Details of the Cyberattack
Attributed to the hacker group known as Scattered Spider, the cyberattack’s digital intrusion exposed vulnerabilities in TfL’s cybersecurity frameworks. The hackers exploited IT systems to access and exfiltrate data, thereby triggering a comprehensive shutdown of many digital functions. The breach also risked privacy by exposing commuters’ and staff data, raising public safety and data protection issues.
Investigation and International Cooperation
The investigation into this high-profile incident mobilized multiple law enforcement agencies and international partners. UK bodies, including the National Crime Agency (NCA) and City of London Police, worked closely with the FBI and other United States authorities, reflecting the cross-border nature of modern cybercrime. The collaboration exemplifies growing international efforts to combat technologically sophisticated criminal networks exploiting global connectivity.
Defendants and Additional Charges
Apart from the charges related to the TfL breach, Owen Flowers also faces accusations tied to cyberattacks against computer networks in the U.S. health sector. Thalha Jubair faces further allegations of failing to disclose passwords to seized devices during the investigation and additional charges in the United States. Both deny all charges, maintaining their not guilty pleas as the legal process progresses.
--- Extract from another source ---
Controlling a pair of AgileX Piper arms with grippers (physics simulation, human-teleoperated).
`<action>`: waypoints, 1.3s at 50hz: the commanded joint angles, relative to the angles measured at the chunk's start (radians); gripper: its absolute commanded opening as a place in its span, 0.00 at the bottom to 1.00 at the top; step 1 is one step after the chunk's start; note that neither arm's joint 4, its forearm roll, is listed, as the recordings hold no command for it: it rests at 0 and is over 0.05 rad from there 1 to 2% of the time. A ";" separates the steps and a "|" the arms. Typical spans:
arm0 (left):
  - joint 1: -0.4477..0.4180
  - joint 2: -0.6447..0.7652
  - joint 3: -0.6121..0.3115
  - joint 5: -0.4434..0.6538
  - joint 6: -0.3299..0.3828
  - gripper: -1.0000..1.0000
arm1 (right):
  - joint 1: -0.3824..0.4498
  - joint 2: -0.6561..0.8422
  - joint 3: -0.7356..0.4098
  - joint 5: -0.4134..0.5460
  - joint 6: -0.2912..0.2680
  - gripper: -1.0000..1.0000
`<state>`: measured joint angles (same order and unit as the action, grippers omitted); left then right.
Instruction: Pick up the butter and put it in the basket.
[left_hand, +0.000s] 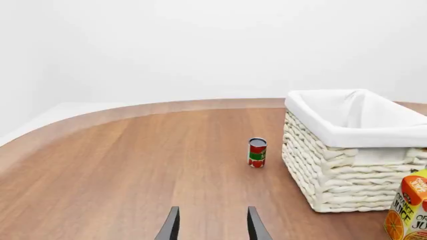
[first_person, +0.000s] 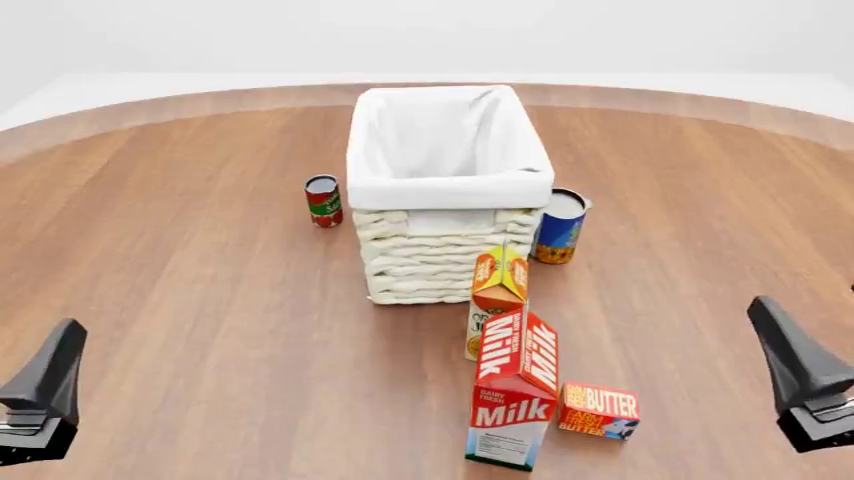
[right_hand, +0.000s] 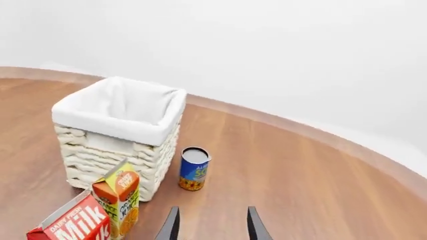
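Note:
The butter (first_person: 599, 410), a small flat red-orange box with white lettering, lies on the table at the near right, just right of the milk carton. It shows in neither wrist view. The basket (first_person: 447, 188), cream wicker with a white liner, stands at the table's middle, beyond the cartons; it also shows in the left wrist view (left_hand: 353, 135) and the right wrist view (right_hand: 120, 120). My left gripper (first_person: 60, 350) is open and empty at the near left, far from the butter. My right gripper (first_person: 774, 330) is open and empty at the near right, to the right of the butter.
A tall red-and-white milk carton (first_person: 514, 395) stands next to the butter. An orange juice carton (first_person: 497, 298) stands between it and the basket. A red can (first_person: 323, 200) stands left of the basket and a blue can (first_person: 561, 226) stands right of it.

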<state>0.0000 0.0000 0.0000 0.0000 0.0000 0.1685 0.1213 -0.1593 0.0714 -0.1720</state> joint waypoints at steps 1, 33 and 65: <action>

Broader Cybersecurity Implications
This case brings to light the escalating threat posed by cybercriminal groups targeting vital national infrastructure. The involvement of young individuals in complex cyberattacks signals a shift in the threat landscape, with increased sophistication among teenage hackers. The incident has reignited debates on the adequacy of cybersecurity investments and preparedness in UK public sector organizations, particularly those managing essential services.
Legal Proceedings and Future Outlook
A trial date for Jubair and Flowers has been provisionally set for June 8, 2026, at Southwark Crown Court, preceded by a pre-trial hearing scheduled for February. Legal experts note that this case may set important precedents for prosecuting cybercrime within UK jurisdiction, especially concerning youth offenders linked to international hacker groups.
The TfL cyberattack continues to underscore the vital importance of robust cybersecurity measures to safeguard public infrastructure. As digital systems become integral to urban transportation and services, protecting these assets from disruptive cyber threats remains a critical priority for authorities and policymakers alike.